Go through the data below and repeat it exactly, skipping each picture.

# The data:
════════════════

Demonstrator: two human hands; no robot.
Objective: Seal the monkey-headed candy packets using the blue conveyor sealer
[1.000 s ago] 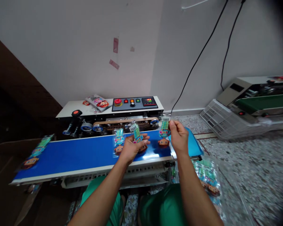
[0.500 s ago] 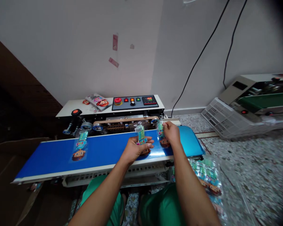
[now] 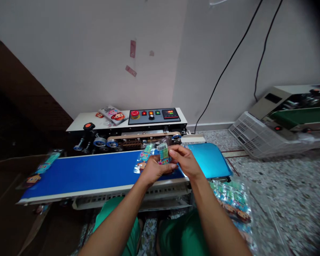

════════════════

# Written answer:
Demonstrator: two human hands; no robot.
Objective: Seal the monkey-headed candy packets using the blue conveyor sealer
[1.000 s ago] 
[0.500 s ago] 
[now] 

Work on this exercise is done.